Work request =
Would you return every line of the listing below that has "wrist" in it?
(Source data)
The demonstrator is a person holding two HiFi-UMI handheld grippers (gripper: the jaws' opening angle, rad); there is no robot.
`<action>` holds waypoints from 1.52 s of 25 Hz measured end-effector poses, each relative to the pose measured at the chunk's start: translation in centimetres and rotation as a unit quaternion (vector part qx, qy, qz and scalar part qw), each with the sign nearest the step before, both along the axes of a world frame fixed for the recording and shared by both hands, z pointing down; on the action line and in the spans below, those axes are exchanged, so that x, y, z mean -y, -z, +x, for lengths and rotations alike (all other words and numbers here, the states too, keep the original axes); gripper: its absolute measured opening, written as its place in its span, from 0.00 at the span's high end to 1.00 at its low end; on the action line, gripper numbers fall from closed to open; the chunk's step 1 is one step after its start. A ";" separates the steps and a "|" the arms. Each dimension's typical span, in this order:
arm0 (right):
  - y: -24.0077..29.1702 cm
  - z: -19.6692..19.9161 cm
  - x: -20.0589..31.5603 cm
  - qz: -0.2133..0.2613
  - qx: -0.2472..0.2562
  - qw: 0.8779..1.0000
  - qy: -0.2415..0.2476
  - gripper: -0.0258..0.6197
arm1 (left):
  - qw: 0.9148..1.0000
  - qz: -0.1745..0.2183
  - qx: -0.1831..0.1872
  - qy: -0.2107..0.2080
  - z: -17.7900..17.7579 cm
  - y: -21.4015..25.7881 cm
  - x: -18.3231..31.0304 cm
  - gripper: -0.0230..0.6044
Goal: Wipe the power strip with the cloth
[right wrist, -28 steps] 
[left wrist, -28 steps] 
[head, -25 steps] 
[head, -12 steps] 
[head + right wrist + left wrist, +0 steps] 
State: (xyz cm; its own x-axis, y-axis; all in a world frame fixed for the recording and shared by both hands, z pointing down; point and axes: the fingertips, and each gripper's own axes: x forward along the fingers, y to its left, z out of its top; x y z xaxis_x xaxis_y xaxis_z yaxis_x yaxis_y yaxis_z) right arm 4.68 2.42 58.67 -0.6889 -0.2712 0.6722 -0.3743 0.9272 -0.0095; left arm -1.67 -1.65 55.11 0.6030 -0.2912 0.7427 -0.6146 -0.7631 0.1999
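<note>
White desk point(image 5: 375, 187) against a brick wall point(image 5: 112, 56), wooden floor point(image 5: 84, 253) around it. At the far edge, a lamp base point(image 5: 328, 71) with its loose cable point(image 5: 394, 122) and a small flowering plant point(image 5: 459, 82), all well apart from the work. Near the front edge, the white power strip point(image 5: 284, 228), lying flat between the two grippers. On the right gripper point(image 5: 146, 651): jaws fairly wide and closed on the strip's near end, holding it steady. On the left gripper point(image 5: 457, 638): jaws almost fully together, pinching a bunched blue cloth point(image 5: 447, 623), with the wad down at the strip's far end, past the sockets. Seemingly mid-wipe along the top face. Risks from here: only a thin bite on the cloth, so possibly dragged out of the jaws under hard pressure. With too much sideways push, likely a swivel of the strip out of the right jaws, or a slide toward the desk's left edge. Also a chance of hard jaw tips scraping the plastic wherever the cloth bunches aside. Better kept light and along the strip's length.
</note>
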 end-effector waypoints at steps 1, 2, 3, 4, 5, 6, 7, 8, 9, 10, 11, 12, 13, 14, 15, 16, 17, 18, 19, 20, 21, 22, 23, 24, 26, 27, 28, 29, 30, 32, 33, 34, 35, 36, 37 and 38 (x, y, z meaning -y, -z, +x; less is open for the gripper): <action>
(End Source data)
Task answer =
[right wrist, -28 steps] 
[left wrist, -28 steps] 
[head + right wrist + left wrist, +0 steps] 

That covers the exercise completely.